Not updates on the Tithes, but on what I do with them and the process I use.

I have recently completed the Nursling Tithe Apportionment spreadsheet and used the data to create an ESRI Story Map as part of the Nursling One Place Study.

The spreadsheet used to record the data needed reworking as the Agreement had Leese and Lessor in addition to Landowner and Occupier.

All the previous Tithe Apportionment spreadsheets were built on the previous, apart from the first one obviously, Similar but different.

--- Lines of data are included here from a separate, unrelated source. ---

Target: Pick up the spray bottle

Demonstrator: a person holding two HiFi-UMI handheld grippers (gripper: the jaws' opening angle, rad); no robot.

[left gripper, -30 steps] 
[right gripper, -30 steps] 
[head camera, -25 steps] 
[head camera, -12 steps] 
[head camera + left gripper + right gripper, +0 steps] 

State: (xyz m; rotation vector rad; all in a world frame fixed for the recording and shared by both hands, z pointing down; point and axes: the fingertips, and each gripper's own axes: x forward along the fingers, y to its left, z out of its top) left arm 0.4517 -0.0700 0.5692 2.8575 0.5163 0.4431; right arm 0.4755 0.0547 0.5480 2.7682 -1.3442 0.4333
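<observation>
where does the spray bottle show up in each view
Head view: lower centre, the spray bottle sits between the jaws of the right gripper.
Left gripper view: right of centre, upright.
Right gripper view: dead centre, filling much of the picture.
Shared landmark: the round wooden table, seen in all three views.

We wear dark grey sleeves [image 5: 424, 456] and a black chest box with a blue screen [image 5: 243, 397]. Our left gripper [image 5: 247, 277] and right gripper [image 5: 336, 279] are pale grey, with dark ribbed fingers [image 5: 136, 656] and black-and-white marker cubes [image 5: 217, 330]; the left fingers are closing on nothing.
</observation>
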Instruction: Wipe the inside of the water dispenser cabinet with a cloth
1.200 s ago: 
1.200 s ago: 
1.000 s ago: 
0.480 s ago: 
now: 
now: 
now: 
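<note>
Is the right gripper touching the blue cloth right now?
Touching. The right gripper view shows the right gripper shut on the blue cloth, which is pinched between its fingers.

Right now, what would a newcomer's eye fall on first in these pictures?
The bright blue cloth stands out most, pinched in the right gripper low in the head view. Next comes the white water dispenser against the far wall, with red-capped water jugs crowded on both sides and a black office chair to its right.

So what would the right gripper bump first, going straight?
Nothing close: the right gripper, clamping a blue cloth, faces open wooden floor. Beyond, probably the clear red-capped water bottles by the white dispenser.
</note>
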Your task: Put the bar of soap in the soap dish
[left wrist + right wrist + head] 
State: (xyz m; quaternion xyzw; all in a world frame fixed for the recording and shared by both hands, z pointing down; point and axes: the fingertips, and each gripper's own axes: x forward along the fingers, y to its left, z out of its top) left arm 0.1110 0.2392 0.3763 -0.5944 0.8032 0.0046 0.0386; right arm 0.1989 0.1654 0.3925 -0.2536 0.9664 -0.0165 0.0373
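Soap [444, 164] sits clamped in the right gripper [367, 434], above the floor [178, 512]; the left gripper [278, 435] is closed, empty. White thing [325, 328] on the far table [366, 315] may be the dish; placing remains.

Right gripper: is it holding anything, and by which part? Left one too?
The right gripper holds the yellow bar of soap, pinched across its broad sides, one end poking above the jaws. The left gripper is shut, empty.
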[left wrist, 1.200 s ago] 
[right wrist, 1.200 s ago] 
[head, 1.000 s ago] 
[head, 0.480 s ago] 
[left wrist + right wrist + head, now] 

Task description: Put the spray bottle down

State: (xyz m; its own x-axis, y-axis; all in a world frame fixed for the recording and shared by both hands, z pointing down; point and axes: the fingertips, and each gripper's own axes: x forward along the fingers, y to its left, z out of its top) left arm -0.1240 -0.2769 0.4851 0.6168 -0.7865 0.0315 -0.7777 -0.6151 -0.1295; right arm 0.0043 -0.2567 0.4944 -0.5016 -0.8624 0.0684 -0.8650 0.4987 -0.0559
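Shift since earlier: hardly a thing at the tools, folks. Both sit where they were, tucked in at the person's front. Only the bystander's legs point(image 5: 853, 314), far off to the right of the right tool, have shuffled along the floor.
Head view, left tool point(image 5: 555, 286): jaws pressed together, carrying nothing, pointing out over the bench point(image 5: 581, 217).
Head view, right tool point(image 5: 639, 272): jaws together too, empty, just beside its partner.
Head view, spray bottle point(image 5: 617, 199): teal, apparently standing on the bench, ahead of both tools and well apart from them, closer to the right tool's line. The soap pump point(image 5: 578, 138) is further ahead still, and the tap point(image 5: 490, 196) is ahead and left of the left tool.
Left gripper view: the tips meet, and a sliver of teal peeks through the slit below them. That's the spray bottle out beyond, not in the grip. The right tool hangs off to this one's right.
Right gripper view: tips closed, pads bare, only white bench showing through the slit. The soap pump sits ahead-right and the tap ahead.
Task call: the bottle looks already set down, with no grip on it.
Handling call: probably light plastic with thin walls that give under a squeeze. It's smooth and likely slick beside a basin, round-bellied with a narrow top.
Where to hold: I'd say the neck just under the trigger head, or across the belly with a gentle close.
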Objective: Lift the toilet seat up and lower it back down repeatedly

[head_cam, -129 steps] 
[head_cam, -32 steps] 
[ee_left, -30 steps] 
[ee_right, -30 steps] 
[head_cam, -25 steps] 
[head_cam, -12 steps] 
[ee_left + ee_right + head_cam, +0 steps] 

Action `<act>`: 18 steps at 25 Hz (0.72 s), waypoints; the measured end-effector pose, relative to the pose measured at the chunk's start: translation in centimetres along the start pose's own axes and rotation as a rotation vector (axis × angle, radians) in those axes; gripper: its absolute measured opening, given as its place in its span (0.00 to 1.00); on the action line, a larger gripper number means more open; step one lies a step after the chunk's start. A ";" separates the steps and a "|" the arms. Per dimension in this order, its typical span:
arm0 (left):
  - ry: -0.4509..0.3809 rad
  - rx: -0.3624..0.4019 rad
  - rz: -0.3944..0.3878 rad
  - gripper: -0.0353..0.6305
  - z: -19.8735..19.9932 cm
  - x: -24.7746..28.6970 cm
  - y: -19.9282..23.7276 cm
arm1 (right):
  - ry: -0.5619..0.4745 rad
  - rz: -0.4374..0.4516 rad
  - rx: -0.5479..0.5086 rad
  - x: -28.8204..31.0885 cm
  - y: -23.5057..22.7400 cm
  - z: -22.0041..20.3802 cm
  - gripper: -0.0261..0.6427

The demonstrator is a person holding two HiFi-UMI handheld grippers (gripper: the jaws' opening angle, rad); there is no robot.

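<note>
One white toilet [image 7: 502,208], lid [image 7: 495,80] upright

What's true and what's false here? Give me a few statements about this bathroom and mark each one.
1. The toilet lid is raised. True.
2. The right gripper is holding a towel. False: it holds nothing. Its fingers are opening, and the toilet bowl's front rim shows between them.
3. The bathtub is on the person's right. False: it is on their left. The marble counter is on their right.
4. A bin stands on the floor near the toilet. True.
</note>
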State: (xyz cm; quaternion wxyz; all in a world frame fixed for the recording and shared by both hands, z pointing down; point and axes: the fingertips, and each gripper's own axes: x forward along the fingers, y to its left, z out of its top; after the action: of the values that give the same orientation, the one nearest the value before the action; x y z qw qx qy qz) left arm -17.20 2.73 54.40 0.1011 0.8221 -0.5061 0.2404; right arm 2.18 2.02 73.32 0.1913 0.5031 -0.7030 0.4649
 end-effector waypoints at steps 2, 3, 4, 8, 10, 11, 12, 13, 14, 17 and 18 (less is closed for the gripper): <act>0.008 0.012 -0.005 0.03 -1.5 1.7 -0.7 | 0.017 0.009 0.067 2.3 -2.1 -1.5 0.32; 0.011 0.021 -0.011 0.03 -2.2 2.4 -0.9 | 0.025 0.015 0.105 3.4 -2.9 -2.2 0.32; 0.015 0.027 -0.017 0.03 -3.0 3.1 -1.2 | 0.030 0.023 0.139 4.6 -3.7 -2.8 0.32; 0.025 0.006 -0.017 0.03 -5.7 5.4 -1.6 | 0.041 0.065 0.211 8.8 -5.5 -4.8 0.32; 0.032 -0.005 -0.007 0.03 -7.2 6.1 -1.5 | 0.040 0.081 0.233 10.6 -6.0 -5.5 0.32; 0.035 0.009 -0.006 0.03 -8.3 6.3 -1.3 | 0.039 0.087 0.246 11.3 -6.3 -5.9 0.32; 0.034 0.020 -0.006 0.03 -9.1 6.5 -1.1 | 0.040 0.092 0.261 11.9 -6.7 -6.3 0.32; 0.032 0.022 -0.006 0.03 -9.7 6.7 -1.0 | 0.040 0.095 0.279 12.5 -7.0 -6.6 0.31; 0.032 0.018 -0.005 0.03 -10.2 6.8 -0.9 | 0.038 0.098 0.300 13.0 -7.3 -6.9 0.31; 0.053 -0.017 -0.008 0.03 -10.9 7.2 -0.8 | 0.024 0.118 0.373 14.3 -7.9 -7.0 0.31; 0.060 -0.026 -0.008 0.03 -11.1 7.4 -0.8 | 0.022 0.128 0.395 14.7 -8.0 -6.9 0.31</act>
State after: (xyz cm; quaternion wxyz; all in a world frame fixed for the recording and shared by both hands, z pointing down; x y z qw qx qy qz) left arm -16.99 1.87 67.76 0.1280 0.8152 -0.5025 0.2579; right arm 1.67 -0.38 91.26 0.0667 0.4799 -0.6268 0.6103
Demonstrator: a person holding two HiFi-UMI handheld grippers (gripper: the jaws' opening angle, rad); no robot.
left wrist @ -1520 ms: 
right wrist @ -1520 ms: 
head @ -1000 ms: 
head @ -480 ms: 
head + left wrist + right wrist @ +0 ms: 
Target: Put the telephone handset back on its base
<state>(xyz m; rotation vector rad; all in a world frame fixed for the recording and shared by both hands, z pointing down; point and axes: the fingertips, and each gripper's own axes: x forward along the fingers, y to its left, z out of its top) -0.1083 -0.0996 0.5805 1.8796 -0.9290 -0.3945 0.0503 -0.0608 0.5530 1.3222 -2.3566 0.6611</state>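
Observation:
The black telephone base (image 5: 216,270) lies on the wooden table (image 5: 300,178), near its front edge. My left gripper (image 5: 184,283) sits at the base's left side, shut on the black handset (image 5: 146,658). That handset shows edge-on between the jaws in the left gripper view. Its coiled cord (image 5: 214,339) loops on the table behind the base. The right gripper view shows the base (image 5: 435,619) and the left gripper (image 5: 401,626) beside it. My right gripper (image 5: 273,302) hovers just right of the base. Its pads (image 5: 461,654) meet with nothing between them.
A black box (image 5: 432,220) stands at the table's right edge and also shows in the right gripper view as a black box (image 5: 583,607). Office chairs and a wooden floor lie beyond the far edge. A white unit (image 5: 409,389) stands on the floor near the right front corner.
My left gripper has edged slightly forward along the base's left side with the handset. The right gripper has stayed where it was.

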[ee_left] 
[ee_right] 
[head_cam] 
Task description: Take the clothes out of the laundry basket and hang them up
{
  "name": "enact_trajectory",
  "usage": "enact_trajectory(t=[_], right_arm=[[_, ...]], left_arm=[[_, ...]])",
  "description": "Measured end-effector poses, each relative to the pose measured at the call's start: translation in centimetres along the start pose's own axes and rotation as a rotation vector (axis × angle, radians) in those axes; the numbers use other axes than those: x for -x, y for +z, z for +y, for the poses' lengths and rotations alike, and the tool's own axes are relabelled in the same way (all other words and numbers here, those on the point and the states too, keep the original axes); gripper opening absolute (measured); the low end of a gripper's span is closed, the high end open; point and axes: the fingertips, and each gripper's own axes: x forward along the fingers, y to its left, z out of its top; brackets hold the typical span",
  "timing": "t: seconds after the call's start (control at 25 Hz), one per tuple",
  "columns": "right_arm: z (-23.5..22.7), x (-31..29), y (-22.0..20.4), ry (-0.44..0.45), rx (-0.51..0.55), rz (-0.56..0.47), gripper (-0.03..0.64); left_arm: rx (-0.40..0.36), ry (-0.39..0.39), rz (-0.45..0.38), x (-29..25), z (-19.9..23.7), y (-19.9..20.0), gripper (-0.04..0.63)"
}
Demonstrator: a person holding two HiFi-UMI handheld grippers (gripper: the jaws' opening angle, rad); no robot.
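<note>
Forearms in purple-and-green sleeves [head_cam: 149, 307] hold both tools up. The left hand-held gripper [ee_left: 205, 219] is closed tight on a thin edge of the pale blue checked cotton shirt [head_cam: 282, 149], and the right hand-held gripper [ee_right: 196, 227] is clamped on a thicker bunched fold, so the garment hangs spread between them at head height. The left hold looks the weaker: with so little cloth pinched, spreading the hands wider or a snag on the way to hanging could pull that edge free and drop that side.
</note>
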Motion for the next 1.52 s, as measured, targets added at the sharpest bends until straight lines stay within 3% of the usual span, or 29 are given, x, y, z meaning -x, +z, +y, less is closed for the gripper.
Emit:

I though I had enough examples to make it worth creating a Template from the Nursling Tithe Apportionment spreadsheet.

Which I have done.

I am now reworking all the previous Tithe Apportionment parish spreadsheets to fit the template. Hopefully, I wont have to change the structure of the template to accommodate the earlier data. If I do have to, I will have to repeat the cycle of reworking until, it all fits harmoniously.

 

The idea is still to keep the spreadsheets as separate entities, and datasets, but to use Excel Power Query and Data Manager, to absorb all of the data into a single dataset from which all information can be compared and filtered, all within the same system and schema.

 

One Drive has been reconfigured accordingly, together with the concept as pulling together Census data and Parish Register data, such as baptisms. The later two are in early stages of development so there will be more about that here later.

 

The first Tithe Apportionment spreadsheet being remastered is Millbrook. It is not a short process.

 

 

 

Update from Joomla 3.10 to Joomla 4

This is the equivalent to major heart surgery.

There have been a lot of behind the scene changes, some of which have impacted what you can see and how you see it.

I have been chasing down those changes since the upgrade.